_What is required_
Drop every picture, then transcribe the remaining data exactly.

►

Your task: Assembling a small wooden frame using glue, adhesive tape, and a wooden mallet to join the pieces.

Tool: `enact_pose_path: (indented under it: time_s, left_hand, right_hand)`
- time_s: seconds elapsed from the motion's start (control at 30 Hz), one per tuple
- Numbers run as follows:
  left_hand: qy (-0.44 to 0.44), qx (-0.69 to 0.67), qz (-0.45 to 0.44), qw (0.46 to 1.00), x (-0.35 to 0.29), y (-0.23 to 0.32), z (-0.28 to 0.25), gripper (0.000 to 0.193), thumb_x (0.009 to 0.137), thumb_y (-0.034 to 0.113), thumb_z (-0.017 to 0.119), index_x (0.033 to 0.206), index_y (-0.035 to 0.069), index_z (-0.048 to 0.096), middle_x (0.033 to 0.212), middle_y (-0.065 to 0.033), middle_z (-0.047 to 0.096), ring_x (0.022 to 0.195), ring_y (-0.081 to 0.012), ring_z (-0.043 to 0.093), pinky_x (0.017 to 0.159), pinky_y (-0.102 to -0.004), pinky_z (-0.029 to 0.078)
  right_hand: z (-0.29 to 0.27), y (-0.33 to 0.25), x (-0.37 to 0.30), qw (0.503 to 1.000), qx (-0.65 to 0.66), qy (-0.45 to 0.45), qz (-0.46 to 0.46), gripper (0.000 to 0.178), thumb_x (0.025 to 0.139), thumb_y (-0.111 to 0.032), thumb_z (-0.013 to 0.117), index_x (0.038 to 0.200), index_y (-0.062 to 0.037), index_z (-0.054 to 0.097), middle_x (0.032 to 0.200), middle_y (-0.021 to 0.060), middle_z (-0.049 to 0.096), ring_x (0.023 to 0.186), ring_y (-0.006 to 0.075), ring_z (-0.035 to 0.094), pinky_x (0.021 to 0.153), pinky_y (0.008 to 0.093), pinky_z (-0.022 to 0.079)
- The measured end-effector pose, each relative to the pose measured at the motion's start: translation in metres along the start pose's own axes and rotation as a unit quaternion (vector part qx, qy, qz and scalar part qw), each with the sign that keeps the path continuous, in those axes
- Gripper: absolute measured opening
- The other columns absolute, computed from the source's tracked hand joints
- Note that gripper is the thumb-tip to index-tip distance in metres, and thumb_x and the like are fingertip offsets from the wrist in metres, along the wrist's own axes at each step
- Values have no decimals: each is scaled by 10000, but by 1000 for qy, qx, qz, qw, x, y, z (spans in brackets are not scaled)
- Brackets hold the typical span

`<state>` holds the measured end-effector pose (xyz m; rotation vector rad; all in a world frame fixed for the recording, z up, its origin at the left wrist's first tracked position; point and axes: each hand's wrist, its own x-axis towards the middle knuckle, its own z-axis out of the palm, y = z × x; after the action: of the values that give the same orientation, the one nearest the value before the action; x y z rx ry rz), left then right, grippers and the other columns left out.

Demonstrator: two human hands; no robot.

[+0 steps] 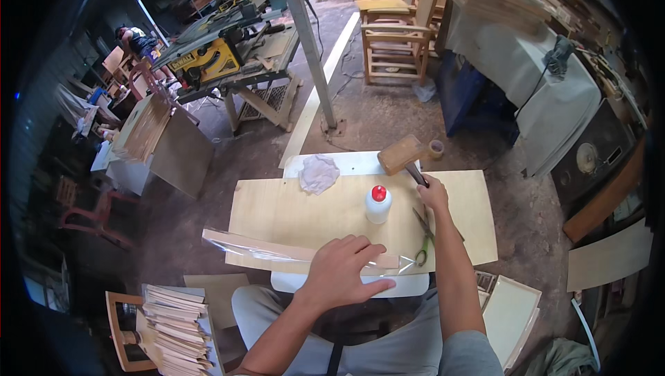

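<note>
Right hand (pixel 433 192) grips a mallet (pixel 400 154) by its handle; left hand (pixel 344 269), fingers spread, lies across 1 plastic-wrapped strip (pixel 267 248) along the board's near edge. I'd call this steadying (bottle (pixel 377 207) standing by); any blow next calls for fingers clear.

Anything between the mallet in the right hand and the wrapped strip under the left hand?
Yes: the white bottle stands upright on the board between the mallet and strip. Scissors lie right of it, and the left hand covers part of the strip.
</note>
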<state>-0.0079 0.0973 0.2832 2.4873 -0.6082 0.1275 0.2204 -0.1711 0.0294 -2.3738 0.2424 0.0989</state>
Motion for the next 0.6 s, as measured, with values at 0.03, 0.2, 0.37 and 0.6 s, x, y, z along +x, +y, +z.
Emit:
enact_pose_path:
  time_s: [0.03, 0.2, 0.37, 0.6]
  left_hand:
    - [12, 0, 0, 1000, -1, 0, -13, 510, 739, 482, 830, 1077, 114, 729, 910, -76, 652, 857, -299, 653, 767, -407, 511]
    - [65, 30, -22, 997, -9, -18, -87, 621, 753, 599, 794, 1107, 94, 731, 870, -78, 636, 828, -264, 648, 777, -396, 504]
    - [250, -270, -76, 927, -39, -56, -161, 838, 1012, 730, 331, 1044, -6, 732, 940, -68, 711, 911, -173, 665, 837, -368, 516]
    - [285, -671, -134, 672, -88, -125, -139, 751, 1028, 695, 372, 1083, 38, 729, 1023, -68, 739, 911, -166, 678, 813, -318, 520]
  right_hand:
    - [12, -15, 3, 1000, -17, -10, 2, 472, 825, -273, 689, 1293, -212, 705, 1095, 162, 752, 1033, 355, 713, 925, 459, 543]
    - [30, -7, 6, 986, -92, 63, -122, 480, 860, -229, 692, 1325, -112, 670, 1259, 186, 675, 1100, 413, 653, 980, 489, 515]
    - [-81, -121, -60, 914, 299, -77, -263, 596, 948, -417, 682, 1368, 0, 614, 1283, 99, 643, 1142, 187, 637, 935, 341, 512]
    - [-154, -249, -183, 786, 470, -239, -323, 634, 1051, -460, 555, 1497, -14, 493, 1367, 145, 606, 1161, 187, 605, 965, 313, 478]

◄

_Answer space_
Your task: Assembling a small wooden frame using glue, adhesive tape, and a wooden mallet to join the pieces.

Tool: `enact_pose_path: (indented under it: time_s, left_hand, right_hand)`
- time_s: seconds elapsed from the motion's start (control at 30 Hz), one per tuple
- Numbers run as follows:
  left_hand: qy (-0.44 to 0.44), qx (-0.69 to 0.67), qz (-0.45 to 0.44), qw (0.46 to 1.00), x (-0.35 to 0.29), y (-0.23 to 0.32), z (-0.28 to 0.25), gripper (0.000 to 0.193), thumb_x (0.009 to 0.137), thumb_y (-0.034 to 0.113), thumb_z (-0.017 to 0.119), index_x (0.033 to 0.206), index_y (-0.035 to 0.069), index_z (-0.048 to 0.096), middle_x (0.033 to 0.212), middle_y (-0.065 to 0.033), middle_z (-0.047 to 0.096), ring_x (0.022 to 0.195), ring_y (-0.081 to 0.012), ring_z (-0.043 to 0.093), pinky_x (0.017 to 0.159), pinky_y (-0.102 to -0.004), pinky_z (-0.029 to 0.078)
  right_hand: z (-0.29 to 0.27), y (-0.33 to 0.25), x (-0.37 to 0.30), qw (0.503 to 1.000), qx (-0.65 to 0.66), qy (-0.45 to 0.45), qz (-0.46 to 0.46), gripper (0.000 to 0.178), thumb_x (0.025 to 0.139), thumb_y (-0.111 to 0.032), thumb_z (-0.013 to 0.117), index_x (0.038 to 0.200), index_y (-0.062 to 0.037), index_z (-0.054 to 0.097), middle_x (0.032 to 0.200), middle_y (-0.021 to 0.060), middle_z (-0.049 to 0.096), ring_x (0.023 to 0.186), ring_y (-0.006 to 0.075), ring_z (-0.035 to 0.094), pinky_x (0.021 to 0.153), pinky_y (0.008 to 0.093), pinky_z (-0.022 to 0.079)
- The measured end-effector pose, each relative to the pose measured at the motion's start: translation in metres along the start pose's own axes and rotation as a unit quaternion (vector part qx, qy, qz and scalar part qw), each with the sign that keeps the path continuous, in those axes
- Gripper: absolute measured opening
- The other columns absolute, computed from the source's tracked hand joints
- Note that gripper is the thumb-tip to index-tip distance in metres, and thumb_x and the like are fingertip offsets from the wrist in metres, along the wrist's own axes at each step
- Values have no decimals: each is scaled by 10000, but by 1000 for qy, qx, qz, qw, x, y, z (spans in brackets are not scaled)
- Brackets hold the typical span

`<state>` holds the measured end-effector pose (xyz m; rotation vector rad; all in a world frame fixed for the recording, z up, its origin at the left wrist's first tracked position; point and axes: each hand's wrist, its own x-axis towards the middle knuckle, its own z-axis out of the palm, y = z × x; after the action: of the values that give the same orientation, the one nearest the value before the action; x y z rx ry rz), left then right, grippers and the other columns left out.

Demonstrator: two human hands; no robot.

[+0 steps] 

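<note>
Right hand (pixel 433 192) grips a mallet (pixel 400 154) by its handle; left hand (pixel 344 269), fingers spread, lies across 1 plastic-wrapped strip (pixel 267 248) along the board's near edge. I'd call this steadying (bottle (pixel 377 207) standing by); any blow next calls for fingers clear.

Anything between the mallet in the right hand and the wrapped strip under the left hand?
Yes: the white bottle stands upright on the board between the mallet and strip. Scissors lie right of it, and the left hand covers part of the strip.
</note>
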<state>-0.0079 0.0973 0.2832 2.4873 -0.6082 0.1275 0.2204 -0.1711 0.0294 -2.3738 0.2424 0.0989</state>
Motion for the next 0.6 s, as measured, with values at 0.03, 0.2, 0.37 and 0.6 s, x, y, z along +x, +y, +z.
Emit:
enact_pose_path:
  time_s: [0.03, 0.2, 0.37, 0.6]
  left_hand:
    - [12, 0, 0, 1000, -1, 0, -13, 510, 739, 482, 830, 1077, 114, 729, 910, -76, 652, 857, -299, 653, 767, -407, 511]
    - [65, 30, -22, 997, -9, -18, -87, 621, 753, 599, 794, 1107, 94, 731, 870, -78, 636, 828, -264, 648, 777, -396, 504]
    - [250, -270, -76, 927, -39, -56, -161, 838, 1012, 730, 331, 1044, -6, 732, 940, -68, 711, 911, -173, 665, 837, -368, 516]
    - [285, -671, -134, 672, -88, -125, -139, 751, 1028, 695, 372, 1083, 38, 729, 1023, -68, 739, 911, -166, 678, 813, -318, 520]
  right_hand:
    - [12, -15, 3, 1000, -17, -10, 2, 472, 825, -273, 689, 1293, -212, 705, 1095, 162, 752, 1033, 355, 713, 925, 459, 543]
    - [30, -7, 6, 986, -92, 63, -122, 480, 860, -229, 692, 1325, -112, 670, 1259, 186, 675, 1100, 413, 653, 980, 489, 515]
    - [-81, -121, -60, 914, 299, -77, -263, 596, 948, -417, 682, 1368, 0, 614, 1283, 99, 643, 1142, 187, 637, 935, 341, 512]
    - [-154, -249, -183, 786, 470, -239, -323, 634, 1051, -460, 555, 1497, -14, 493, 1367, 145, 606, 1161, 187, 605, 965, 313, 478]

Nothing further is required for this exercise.